Since then I’ve heard from the man himself and another highly credible source that BCM is – as many already suspected – UKSF-legit:
…while I don’t subscribe to the cult of “has been seen”, I have seen BCM (in the wild) – which may be important to readers looking for that extra bit of justification to break the mould.
You can read more in The Geardo Crow’s awesome article on the blog. I’ve re-used one of his pic for illustration purposes.
I was eager to try the BCM GUNFIGHTER Vertical Grip Mod 3-Picatinny myself and when I mentioned it to L119 Owners Club guru Andy J, I found he had one spare which he posted to me for this analysis. Thanks Andy!
Incidentally, the KeyMod storage version of the BCM Vertical Grip is popular with Metropolitan Police CTSFO impressionists, as it seems to be pretty much standard issue on the MCX:
Most AR vertical foregrips on the market are aimed primarily at the broom handle style of support hand weapon manipulation.

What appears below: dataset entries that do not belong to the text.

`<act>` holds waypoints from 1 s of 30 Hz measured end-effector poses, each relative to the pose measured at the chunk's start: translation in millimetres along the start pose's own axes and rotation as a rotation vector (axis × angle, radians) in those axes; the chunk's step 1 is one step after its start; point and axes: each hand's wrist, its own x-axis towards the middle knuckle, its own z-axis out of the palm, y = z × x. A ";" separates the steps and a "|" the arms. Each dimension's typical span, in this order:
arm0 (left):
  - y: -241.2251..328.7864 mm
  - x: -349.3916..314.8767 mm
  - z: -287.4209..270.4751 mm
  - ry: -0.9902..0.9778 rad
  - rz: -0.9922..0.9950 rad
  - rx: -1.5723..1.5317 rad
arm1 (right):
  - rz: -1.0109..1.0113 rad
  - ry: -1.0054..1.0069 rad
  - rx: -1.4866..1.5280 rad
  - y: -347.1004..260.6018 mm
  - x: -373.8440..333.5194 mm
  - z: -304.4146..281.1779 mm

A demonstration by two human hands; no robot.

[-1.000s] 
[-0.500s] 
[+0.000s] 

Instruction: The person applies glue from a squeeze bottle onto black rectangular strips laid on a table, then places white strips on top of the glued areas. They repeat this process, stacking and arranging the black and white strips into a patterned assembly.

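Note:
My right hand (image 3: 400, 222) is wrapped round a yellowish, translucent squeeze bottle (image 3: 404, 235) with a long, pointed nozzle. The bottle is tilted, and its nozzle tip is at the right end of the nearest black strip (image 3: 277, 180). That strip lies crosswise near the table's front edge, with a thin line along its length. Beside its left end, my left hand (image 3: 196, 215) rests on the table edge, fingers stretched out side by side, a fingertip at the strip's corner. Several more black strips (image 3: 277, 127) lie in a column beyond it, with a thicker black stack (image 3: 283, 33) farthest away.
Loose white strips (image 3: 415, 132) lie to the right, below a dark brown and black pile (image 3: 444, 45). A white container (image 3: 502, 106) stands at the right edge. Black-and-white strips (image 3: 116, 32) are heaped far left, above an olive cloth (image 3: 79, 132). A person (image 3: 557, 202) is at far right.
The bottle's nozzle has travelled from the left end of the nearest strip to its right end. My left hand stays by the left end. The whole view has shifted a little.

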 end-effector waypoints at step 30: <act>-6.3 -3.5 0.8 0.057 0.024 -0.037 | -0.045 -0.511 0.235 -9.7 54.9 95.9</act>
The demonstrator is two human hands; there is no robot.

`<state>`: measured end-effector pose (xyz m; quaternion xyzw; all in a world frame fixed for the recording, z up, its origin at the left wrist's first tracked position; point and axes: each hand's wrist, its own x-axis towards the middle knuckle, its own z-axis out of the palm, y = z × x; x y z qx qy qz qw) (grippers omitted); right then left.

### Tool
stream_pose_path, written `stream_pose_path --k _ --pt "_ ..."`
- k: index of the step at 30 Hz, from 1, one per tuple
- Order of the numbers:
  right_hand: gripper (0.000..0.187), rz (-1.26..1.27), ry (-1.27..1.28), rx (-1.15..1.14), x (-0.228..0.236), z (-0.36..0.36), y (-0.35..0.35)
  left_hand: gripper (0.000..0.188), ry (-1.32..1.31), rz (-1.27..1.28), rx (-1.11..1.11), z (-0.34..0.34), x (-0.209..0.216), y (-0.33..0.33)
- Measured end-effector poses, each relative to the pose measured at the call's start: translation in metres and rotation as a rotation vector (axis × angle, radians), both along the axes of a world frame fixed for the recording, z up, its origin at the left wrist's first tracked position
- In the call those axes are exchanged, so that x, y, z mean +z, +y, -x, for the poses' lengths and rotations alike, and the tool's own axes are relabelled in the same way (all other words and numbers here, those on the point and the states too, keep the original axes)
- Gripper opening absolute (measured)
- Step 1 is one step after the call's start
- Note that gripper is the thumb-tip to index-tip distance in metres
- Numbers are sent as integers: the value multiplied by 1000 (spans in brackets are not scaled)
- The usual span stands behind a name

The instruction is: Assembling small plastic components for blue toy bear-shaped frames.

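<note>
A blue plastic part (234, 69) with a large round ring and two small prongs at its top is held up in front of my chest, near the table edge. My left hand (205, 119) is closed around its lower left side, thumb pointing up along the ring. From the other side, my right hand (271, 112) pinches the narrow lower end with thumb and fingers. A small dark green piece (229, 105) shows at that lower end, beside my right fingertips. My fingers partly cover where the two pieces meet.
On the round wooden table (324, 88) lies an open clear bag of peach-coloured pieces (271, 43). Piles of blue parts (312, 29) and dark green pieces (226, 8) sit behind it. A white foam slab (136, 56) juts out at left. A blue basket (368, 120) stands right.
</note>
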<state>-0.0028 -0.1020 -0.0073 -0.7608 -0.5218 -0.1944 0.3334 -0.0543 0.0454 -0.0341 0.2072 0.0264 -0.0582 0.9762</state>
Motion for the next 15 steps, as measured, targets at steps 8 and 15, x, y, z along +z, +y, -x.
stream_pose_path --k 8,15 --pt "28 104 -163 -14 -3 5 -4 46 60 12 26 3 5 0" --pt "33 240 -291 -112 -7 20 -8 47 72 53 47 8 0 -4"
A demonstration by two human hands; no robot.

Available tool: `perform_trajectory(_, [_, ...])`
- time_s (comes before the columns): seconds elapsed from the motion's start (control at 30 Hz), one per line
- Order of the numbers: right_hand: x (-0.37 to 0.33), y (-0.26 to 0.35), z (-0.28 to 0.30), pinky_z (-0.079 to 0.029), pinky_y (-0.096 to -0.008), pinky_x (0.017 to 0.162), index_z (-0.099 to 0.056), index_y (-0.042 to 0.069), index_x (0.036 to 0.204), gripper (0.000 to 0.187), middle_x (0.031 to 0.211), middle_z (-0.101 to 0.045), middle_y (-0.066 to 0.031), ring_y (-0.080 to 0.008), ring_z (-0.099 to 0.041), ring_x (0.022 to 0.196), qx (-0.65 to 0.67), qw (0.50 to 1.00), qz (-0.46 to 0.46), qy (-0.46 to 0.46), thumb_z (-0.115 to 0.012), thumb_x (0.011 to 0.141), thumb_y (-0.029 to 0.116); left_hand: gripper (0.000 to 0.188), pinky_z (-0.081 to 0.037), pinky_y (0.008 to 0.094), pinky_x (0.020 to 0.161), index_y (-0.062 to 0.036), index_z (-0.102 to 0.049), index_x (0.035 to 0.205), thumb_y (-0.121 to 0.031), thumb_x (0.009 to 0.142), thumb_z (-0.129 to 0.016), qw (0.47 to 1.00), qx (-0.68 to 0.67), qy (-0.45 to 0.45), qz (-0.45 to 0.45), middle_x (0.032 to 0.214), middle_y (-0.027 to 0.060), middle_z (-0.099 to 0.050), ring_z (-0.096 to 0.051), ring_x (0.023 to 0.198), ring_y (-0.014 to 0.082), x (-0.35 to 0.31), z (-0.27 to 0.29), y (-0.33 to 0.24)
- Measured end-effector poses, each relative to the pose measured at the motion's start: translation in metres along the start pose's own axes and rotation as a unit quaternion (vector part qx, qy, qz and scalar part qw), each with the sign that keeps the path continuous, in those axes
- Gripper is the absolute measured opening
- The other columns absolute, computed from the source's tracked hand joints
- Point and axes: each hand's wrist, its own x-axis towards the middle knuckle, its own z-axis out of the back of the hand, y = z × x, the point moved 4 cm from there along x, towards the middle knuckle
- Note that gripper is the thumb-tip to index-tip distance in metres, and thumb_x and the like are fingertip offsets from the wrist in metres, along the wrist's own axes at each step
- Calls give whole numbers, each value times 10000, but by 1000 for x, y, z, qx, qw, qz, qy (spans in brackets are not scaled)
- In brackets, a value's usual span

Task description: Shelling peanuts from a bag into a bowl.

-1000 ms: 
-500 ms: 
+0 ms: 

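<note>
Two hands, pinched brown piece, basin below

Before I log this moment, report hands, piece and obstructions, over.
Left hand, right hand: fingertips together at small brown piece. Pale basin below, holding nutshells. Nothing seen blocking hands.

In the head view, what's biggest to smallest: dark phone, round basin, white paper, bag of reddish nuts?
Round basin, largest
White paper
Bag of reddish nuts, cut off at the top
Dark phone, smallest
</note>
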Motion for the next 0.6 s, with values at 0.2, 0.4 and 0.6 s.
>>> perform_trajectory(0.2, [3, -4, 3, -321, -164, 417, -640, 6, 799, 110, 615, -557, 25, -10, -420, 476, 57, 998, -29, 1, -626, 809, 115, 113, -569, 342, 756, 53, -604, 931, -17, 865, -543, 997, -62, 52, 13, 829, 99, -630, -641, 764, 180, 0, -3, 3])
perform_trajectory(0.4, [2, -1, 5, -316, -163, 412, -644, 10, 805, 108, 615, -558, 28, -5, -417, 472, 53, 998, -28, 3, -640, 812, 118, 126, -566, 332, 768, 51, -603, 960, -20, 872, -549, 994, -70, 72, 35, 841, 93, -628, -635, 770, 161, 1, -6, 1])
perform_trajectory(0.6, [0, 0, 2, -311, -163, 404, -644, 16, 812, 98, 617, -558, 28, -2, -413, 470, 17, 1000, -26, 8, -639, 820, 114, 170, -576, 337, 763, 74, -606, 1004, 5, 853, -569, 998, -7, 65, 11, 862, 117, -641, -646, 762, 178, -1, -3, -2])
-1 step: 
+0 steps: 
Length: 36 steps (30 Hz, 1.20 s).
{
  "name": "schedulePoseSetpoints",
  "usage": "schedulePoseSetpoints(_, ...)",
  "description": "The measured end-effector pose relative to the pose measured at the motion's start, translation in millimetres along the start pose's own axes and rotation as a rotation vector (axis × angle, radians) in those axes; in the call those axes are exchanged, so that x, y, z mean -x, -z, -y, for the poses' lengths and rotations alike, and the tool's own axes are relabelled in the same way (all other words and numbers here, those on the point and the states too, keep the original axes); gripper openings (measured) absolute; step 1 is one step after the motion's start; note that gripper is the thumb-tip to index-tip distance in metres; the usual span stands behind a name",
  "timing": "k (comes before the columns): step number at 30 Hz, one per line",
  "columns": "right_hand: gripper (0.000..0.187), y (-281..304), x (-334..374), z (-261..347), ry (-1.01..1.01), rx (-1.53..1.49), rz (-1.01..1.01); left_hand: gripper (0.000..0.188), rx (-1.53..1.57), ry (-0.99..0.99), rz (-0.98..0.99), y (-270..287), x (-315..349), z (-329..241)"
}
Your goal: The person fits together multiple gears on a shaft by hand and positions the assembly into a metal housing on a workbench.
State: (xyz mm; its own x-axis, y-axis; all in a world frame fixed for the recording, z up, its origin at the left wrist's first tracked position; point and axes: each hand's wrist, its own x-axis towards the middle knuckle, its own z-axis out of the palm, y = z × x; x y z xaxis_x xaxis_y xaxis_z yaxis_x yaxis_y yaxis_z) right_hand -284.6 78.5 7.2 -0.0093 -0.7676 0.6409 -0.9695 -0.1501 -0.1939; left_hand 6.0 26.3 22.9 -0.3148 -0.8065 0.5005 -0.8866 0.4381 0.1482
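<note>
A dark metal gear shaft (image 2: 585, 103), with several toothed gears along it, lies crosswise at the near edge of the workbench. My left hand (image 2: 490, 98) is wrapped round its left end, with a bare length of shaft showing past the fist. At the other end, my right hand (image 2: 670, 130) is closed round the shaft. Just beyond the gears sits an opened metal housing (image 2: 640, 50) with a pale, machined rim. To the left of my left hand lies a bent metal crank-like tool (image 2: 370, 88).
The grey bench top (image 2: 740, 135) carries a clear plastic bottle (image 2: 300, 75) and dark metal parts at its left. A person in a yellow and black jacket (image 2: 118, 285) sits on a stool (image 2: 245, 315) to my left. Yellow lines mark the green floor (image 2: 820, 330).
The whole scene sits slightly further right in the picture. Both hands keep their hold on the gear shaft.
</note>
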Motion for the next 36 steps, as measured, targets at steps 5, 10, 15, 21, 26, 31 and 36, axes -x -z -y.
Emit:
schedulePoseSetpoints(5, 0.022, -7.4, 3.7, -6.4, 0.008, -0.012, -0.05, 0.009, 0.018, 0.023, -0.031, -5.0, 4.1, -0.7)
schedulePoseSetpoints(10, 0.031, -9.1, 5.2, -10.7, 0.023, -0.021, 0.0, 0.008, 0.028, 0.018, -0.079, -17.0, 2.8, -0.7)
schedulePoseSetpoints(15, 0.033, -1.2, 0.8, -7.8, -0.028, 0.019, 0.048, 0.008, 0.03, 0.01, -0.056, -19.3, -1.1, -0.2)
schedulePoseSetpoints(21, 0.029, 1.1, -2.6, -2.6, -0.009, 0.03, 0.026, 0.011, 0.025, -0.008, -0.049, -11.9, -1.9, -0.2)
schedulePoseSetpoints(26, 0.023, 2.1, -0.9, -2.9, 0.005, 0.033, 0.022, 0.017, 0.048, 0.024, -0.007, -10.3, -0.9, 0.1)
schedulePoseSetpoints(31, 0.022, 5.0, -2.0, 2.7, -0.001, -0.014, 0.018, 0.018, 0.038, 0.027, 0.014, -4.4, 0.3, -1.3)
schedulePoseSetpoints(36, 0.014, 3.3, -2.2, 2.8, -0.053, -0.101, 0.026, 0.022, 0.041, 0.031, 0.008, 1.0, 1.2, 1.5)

It may not look like it, but BCM’s offering acts more like a Magpul AFG – but with additional leverage, which I find most welcome.
It’s optimised for the C-clamp grip method, where it acts like a hand stop – but with the ergonomic advantage of a slight slope.
It’s also incredibly reasonable in price. Having broken an AFG2 in the last few weeks (bolt related), the price of the BCM comes as some relief.
Until receiving the BCM I was an avid AFG2 user, but right now I prefer to use the BCM. It’s partly because of the value adding leverage factor.
Using my support hand, I find I can pull the rifle into my shoulder more effectively than I can with the AFG2. That’s important to me with my steel barrelled HAO L119A2 IUR, because it’s front heavy like the RS – and that’s before adding any accessories to the fore-end. I can also vary my grip technique depending on circumstances.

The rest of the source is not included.